- [RAW DATA]
------------
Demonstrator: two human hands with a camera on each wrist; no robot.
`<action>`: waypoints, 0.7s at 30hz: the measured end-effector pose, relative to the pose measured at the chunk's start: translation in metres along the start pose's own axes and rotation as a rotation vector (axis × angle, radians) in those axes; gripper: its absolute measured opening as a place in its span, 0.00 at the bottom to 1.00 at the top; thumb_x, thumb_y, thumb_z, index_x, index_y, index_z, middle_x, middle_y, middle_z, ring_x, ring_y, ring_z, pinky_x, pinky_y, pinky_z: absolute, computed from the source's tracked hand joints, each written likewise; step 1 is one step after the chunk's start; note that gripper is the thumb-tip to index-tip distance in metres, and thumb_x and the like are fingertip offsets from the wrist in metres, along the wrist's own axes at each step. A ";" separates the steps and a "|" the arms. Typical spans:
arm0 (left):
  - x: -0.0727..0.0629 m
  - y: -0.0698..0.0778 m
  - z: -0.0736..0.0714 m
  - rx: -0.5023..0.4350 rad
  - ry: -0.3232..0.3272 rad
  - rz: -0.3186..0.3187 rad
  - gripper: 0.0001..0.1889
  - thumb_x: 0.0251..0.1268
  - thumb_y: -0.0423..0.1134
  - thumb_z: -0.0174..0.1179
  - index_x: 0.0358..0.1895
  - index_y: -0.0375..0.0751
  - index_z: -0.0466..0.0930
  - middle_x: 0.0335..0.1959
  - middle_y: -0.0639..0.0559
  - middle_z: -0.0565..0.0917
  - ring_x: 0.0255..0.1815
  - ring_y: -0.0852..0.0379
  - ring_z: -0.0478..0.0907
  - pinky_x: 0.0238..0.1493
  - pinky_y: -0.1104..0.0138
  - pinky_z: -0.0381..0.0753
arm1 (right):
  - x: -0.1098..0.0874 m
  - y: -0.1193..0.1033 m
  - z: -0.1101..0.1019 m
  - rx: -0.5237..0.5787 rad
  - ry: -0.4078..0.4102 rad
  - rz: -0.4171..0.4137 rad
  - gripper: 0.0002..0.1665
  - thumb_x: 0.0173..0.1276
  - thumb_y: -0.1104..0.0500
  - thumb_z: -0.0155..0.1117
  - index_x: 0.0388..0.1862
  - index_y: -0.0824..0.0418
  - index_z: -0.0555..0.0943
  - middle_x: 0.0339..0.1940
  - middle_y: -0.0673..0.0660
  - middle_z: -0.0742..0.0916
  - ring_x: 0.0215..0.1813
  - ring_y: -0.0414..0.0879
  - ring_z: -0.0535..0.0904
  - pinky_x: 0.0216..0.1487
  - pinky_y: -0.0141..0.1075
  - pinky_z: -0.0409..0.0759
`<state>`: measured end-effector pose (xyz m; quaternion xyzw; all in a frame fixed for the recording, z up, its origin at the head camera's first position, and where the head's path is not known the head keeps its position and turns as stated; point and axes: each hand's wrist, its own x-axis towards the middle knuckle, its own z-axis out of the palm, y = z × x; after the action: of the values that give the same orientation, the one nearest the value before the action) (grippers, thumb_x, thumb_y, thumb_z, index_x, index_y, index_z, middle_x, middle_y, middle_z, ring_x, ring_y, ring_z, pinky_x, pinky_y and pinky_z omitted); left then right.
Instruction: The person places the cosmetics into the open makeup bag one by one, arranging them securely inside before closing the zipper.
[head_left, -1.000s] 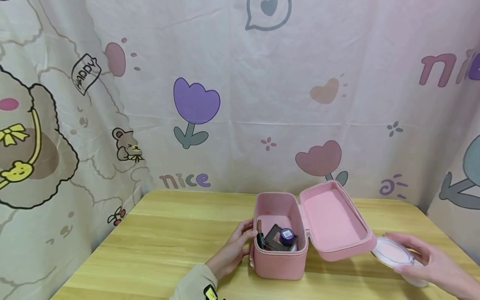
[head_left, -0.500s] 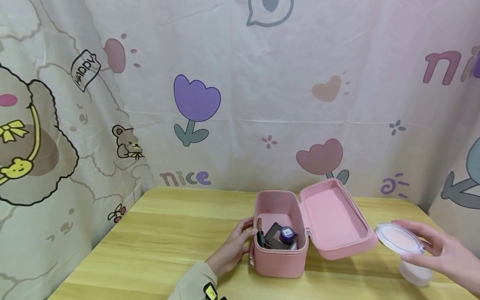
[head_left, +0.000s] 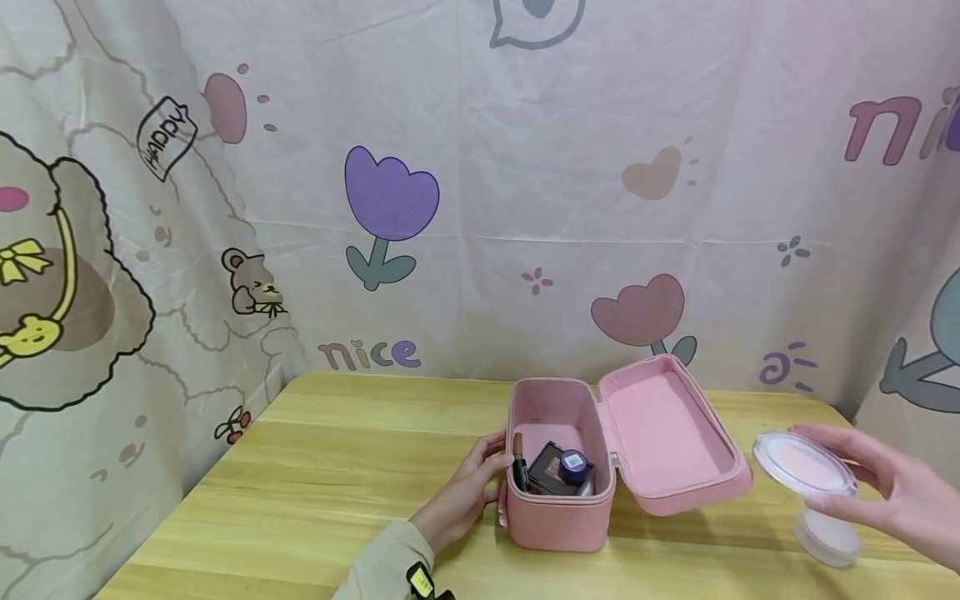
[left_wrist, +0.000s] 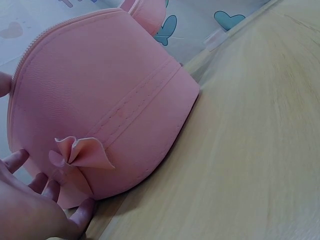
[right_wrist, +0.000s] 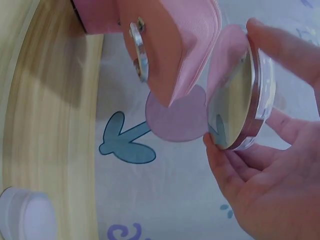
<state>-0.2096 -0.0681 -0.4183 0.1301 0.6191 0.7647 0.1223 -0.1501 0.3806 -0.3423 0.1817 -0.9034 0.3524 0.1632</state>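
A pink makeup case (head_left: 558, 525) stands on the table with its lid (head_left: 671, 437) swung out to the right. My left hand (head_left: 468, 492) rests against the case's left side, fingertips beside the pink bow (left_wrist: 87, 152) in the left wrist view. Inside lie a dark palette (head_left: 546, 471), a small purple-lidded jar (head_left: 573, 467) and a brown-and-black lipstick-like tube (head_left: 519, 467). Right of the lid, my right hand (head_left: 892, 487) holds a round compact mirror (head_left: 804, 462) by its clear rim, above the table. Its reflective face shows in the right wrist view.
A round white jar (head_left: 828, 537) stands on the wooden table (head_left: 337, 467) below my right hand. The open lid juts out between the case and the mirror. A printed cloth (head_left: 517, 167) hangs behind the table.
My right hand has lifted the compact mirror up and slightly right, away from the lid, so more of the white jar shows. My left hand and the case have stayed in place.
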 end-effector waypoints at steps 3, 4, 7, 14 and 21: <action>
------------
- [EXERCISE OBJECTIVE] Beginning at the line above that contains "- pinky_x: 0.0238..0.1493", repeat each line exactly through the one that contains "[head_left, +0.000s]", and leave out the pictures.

- [RESPONSE]
  - pinky_x: 0.0238..0.1493
  - pinky_y: -0.1104..0.0138
  - pinky_z: -0.0381..0.0753
arm1 (right):
  - x: -0.1098..0.0874 m
  - y: -0.1193..0.1033 m
  - z: -0.1101..0.1019 m
  - rx: -0.5237..0.5787 rad
  - ry: -0.4078..0.4102 rad
  - rz: -0.4171..0.4137 rad
  - gripper: 0.0002..0.1665
  - thumb_x: 0.0173..0.1276
  - thumb_y: -0.1104..0.0500
  - thumb_z: -0.0155..0.1117
  - index_x: 0.0388..0.1862
  - index_y: -0.0824..0.0418
  - index_z: -0.0555..0.0943
  - middle_x: 0.0339..0.1940
  - middle_y: -0.0673..0.0660
  - middle_z: -0.0742..0.0916
  - ring_x: 0.0215..0.1813
  - ring_y: -0.0414..0.0879
  - ring_z: -0.0535..0.0904
  - pinky_x: 0.0216..0.1487
  - pinky_y: -0.0141..0.1075
  - pinky_z: -0.0409..0.0759
`<state>`: measured end-effector pose (xyz m; quaternion xyzw; all in a frame fixed for the recording, z up, its origin at the head camera's first position, and where the head's path is not known the head keeps its position and turns as stated; point and axes: each hand's wrist, its own x-axis towards the middle knuckle, its own z-axis out of the palm, y = z × x; after the action: of the values that give the same orientation, the one nearest the value before the action) (grippers, thumb_x, thumb_y, thumb_z, index_x, index_y, index_z, middle_x, middle_y, middle_z, ring_x, ring_y, ring_z, pinky_x, pinky_y and pinky_z omitted); left then right.
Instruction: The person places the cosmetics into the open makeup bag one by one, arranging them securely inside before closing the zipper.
[head_left, -1.000s] 
[head_left, -0.500s] 
[head_left, +0.000s] 

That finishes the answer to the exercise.